Moins utile pour quantifier des surfaces et extrapoler des données de changement, la photographie oblique permet plutôt de documenter des mutations, de les traduire par des vues plus facilement interprétables, appréhendables à l’œil humain puisqu’il s’agit de la vue naturelle et quotidienne de l’espace. Pour être utile à l’analyse et constituer une source complémentaire de données, ces photographies doivent être représentatives du territoire et de ses mutations, car le choix des prises de vues est subjectif et en nombre restreint (par rapport à un plan de sondage systématique, et a fortiori par rapport à une carte de couverture exhaustive). Il s’agit en général d’utiliser des photos avant et après ou « couple diachronique » afin de mettre en avant des dynamiques: aménagement de la voirie, disparition des vergers… Guittet et Ledu-Blayo (2013) proposent un état de l’art de l’utilisation des fonds photographiques paysagers1 pour suivre l’évolution du territoire. Cette démarche a été expérimentée dès 1882 avec la Restauration des Terrains de Montagne en France, puis par les services forestiers italiens, suisses, australiens, jusqu’aux Etats-Unis dans les années 1960. En France, il existe 19 itinéraires de l'OPNP et de nouveaux Observatoires photographiques du paysage locaux

apparaissent, avec l’émergence de la préoccupation paysagère dans les politiques nationales et locales.

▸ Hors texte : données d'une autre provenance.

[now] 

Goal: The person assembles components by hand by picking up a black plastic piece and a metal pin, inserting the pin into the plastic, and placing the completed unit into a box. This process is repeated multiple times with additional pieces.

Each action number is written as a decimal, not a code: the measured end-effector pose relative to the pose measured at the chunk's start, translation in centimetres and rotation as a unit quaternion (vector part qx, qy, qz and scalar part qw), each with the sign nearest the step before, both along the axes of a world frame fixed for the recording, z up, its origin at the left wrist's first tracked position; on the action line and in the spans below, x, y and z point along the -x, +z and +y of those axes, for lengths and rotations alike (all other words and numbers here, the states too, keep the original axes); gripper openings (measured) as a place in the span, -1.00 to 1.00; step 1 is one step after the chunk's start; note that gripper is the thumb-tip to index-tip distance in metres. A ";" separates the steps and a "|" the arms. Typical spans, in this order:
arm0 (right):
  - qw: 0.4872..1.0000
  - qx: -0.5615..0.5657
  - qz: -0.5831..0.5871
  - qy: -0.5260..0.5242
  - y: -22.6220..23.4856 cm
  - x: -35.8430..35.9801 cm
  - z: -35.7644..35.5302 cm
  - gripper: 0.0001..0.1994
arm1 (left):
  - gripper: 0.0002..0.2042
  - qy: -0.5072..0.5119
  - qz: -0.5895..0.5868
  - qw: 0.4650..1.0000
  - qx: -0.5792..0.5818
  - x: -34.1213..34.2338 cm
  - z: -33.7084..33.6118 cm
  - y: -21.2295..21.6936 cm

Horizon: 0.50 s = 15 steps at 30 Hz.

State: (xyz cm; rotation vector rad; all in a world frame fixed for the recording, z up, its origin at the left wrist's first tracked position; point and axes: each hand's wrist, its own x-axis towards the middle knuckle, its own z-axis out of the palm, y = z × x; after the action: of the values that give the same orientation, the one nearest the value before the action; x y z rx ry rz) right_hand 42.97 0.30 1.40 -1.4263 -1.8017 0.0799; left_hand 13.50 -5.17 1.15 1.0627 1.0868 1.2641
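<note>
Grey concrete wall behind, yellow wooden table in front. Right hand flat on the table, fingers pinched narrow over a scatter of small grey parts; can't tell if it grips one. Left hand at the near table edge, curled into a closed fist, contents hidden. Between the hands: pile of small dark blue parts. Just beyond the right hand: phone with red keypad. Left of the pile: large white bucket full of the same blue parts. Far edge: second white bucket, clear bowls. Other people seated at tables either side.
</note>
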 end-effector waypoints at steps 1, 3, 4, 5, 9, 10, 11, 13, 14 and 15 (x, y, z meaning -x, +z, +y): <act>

Malgré l’impossibilité d’aboutir par ce biais à une connaissance quantitative complète, des informations sur les formes visibles et le rythme que prennent localement les dynamiques d’évolution des paysages (Dervieux, 2004), par exemple l’enfrichement et le boisement dans l’arrière-pays méditerranéen, ou la disparition des haies (Pointereau & Coulon, 2006) sont accessibles par simple comparaison visuelle, si tant est que l’on échappe à l’effet de masque. Coutanceau (2011) a ainsi montré la complémentarité entre les dynamiques paysagères observées dans les séries photographiques de l’OPNP et les autres informations sur ces évolutions (données, documents d’aménagement) : les photographies permettent de révéler les traces physiques particulières que prennent des évolutions générales, de saisir ces dynamiques telles qu’elles sont perçues par les populations et de mieux comprendre leurs causes et leurs conséquences. A partir d’un fonds photographique, une démarche rétrospective et prospective sont possibles. Mais la photo n’est qu’un support de réflexion sur l’évolution du paysage ; la connaissance des dynamiques est nécessaire pour juger de la pertinence des photos, de leur représentativité, en quoi elles illustrent les faits majeurs ou mineurs (voire sont des contre-exemples des dynamiques générales).